▸ Description of the task
Copy out the lines of the records below, and only those lines, from the one with "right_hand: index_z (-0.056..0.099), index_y" through the one with "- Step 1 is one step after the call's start", exactly as they appear.

▸ Records excerpted from a collection
□ □ □ □ □ □ □

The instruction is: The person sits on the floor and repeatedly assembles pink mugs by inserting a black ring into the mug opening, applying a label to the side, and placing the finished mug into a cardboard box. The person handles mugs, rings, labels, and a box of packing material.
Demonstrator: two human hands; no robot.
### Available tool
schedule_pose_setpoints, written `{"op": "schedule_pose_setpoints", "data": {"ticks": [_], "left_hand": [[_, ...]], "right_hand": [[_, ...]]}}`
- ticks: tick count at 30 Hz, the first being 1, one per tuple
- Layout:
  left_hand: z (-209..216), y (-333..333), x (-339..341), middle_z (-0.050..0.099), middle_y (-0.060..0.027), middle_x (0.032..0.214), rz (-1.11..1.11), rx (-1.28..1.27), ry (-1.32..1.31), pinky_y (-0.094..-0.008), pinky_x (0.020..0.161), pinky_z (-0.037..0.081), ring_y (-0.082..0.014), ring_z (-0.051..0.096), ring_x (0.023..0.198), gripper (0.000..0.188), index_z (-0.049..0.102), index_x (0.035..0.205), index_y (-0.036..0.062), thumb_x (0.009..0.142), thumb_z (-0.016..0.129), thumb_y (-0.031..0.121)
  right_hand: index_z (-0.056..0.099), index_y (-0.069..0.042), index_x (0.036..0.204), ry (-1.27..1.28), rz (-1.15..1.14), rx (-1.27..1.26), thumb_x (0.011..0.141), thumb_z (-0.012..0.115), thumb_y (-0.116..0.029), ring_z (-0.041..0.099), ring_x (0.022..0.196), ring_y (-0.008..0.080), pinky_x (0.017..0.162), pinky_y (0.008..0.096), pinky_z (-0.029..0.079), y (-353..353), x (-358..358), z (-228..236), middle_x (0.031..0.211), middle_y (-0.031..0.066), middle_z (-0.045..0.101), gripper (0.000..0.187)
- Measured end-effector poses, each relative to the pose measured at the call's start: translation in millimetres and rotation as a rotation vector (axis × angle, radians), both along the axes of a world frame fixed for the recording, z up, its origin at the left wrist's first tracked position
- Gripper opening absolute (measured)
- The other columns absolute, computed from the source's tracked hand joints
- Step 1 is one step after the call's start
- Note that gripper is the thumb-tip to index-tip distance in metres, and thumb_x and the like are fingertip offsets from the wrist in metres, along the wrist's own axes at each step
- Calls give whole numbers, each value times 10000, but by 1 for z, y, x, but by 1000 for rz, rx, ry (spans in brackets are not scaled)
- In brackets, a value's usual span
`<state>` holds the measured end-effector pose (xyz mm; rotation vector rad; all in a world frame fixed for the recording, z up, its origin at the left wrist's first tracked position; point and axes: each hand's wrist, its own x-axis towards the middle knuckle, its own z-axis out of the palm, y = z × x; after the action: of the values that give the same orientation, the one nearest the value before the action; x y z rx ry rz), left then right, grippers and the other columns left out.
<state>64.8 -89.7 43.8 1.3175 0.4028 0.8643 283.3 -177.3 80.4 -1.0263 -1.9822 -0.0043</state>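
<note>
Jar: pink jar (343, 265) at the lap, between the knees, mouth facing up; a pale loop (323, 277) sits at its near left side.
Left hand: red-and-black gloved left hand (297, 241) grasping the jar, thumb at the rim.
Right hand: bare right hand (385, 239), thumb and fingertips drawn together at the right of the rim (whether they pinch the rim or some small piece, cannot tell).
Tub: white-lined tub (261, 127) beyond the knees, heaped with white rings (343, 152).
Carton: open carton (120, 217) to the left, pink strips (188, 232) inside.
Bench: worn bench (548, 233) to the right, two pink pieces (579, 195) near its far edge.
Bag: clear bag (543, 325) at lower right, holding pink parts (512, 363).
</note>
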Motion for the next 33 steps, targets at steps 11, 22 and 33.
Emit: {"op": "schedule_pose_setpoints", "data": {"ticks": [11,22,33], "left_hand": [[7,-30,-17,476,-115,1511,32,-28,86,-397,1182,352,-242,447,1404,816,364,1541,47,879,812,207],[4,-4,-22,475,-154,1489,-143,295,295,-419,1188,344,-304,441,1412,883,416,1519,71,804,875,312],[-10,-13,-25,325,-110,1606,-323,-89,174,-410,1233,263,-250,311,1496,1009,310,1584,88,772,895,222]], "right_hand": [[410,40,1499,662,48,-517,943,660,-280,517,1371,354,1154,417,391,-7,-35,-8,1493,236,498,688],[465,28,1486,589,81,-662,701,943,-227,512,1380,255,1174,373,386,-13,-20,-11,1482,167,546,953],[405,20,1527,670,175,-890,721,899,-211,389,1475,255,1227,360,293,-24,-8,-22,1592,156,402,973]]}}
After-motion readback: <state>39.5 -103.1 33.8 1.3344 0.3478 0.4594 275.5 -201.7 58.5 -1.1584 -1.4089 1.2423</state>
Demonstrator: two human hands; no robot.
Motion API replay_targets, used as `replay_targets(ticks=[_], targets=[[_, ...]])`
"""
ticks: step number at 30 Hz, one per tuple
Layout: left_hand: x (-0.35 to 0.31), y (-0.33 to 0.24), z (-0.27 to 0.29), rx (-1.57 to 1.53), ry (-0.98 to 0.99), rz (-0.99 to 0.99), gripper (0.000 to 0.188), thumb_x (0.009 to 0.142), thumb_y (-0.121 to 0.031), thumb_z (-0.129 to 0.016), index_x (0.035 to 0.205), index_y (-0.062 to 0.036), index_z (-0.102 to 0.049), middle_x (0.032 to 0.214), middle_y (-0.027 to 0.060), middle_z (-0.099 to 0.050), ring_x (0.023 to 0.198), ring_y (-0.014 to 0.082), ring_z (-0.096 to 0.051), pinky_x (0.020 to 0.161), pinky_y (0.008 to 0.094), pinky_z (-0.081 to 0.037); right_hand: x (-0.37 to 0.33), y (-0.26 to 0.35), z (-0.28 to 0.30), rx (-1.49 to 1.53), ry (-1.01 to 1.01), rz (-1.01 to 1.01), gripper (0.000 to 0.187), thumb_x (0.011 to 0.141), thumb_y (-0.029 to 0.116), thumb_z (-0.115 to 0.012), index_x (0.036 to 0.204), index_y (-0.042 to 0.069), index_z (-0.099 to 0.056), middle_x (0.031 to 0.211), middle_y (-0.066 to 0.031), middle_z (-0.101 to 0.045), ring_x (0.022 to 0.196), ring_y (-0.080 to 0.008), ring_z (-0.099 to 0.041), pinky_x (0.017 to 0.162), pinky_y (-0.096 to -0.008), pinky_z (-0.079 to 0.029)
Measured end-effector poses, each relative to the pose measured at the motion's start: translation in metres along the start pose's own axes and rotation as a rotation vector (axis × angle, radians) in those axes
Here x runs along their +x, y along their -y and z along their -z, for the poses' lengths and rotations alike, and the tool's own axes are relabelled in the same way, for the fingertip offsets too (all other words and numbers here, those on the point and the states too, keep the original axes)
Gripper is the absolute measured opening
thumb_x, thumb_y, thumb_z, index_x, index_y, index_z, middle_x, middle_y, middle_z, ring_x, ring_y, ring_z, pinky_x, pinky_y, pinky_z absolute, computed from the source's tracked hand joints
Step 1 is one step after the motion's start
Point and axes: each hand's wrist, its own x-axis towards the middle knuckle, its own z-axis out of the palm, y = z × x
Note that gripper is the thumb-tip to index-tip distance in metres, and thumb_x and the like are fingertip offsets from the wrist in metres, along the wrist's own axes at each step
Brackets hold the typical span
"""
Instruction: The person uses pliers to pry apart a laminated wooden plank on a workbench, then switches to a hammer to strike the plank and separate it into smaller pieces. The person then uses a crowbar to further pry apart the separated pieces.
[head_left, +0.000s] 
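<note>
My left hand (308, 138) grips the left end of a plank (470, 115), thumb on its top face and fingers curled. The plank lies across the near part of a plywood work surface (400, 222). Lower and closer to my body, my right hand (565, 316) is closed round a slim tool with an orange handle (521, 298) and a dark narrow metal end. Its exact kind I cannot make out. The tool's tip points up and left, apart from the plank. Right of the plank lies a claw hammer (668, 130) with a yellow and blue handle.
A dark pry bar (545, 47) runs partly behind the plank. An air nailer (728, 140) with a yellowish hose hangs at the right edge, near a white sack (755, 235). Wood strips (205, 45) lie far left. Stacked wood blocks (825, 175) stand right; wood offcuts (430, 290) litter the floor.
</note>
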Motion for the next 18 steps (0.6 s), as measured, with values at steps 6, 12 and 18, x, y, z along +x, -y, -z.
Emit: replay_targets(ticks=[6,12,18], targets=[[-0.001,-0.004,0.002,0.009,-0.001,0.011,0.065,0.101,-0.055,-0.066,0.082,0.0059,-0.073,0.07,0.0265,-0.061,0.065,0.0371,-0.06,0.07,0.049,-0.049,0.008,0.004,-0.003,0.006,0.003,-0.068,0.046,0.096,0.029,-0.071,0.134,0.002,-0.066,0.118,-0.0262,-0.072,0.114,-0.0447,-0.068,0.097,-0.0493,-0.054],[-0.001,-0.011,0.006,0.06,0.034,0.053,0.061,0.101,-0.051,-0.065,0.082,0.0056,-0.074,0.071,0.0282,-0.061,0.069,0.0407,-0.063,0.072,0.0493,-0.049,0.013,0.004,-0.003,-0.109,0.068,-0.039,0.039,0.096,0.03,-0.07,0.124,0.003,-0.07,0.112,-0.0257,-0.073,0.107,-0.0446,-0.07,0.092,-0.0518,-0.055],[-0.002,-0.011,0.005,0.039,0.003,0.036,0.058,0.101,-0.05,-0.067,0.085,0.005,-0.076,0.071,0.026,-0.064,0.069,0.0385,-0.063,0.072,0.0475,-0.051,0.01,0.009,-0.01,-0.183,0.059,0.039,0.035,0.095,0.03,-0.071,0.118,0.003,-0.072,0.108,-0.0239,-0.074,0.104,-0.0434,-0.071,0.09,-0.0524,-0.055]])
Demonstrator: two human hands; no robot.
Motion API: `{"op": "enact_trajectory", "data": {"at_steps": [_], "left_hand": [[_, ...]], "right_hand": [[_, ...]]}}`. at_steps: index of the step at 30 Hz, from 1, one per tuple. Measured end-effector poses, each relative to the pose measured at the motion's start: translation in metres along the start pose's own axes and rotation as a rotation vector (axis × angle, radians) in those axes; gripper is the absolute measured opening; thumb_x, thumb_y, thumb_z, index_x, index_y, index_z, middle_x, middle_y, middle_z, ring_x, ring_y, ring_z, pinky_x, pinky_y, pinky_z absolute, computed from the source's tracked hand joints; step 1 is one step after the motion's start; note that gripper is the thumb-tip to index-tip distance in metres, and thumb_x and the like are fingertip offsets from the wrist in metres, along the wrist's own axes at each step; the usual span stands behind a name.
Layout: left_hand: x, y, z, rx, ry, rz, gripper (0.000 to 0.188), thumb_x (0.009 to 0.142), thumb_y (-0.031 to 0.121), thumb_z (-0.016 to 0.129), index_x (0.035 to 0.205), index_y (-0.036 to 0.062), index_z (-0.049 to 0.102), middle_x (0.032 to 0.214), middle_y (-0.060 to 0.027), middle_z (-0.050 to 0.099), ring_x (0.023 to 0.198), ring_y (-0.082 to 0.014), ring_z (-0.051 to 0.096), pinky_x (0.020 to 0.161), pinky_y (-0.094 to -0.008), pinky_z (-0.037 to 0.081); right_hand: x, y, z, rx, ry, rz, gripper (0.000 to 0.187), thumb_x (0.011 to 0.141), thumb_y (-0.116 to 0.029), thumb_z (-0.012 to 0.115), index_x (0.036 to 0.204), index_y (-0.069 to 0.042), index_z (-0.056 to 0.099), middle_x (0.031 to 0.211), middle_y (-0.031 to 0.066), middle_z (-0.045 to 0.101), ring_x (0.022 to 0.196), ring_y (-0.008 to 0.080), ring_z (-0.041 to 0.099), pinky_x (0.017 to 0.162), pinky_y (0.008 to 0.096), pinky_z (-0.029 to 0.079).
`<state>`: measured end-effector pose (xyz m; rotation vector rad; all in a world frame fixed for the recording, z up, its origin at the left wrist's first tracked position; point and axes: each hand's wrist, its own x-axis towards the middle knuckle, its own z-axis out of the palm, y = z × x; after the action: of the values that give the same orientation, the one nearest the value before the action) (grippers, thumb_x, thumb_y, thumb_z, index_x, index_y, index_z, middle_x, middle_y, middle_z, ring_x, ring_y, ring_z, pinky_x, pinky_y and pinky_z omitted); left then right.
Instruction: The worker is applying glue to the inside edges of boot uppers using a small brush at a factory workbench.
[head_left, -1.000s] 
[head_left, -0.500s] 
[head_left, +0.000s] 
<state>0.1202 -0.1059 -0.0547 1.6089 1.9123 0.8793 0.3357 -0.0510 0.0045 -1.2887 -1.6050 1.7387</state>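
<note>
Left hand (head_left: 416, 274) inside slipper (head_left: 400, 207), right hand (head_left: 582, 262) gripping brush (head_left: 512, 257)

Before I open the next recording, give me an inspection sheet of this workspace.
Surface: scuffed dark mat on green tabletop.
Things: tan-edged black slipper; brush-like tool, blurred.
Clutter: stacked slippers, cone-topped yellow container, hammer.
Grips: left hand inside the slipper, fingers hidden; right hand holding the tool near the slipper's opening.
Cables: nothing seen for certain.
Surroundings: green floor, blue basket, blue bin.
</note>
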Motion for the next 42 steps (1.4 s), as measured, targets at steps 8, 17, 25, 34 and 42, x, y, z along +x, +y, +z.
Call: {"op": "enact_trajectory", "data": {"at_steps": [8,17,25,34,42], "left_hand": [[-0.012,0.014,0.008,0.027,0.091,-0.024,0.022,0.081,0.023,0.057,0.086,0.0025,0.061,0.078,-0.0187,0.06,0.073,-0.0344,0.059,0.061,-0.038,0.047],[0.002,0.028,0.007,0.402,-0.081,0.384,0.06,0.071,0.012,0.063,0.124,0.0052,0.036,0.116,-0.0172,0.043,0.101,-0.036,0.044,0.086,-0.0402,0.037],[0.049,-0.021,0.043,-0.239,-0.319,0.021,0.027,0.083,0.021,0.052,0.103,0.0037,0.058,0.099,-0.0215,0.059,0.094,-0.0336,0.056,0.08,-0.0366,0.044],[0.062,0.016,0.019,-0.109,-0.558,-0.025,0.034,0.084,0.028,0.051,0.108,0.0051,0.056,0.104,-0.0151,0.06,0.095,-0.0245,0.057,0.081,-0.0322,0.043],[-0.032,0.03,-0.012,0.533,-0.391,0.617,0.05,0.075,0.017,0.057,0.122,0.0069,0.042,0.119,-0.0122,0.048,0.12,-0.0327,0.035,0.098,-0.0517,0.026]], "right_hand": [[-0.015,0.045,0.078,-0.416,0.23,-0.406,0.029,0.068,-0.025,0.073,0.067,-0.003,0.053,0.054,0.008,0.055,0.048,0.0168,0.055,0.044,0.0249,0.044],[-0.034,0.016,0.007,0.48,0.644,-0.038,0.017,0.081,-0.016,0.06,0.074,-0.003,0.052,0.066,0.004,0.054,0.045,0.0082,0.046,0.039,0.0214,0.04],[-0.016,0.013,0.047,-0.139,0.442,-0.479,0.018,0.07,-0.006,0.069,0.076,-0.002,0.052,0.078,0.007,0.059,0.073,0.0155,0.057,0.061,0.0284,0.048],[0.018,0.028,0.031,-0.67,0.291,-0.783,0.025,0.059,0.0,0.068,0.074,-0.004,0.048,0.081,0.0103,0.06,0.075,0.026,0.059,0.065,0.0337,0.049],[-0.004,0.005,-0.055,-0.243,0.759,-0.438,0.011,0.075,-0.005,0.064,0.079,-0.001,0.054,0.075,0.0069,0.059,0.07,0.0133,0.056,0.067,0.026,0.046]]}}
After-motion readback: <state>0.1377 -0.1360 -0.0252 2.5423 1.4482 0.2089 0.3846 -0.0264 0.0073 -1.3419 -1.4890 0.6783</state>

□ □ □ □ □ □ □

▸ Solution to the problem
  right_hand: index_z (-0.056..0.099), index_y (-0.069..0.042), index_x (0.036..0.204), ry (-1.27..1.28), rz (-1.15..1.14), rx (-1.27..1.26), thumb_x (0.011..0.141), thumb_z (-0.012..0.115), thumb_y (-0.116..0.029), ring_z (-0.041..0.099), ring_x (0.022..0.196), ring_y (-0.008..0.080), pinky_x (0.017..0.162), pinky_y (0.008..0.096), pinky_z (-0.029..0.079), y (-353..353), x (-358..358), z (-228..236), middle_x (0.031..0.211), middle_y (-0.031..0.066), middle_z (-0.045..0.101), gripper (0.000..0.187)
- Measured end-effector poses, each relative to the pose measured at the call's start: translation in millimetres and rotation as a rotation vector (axis × angle, radians), both along the axes of a world frame fixed for the recording, z up, its origin at the left wrist's first tracked position
- Gripper opening absolute (measured)
- The other columns absolute, computed from the source's tracked hand joints
- Step 1 is one step after the call's start

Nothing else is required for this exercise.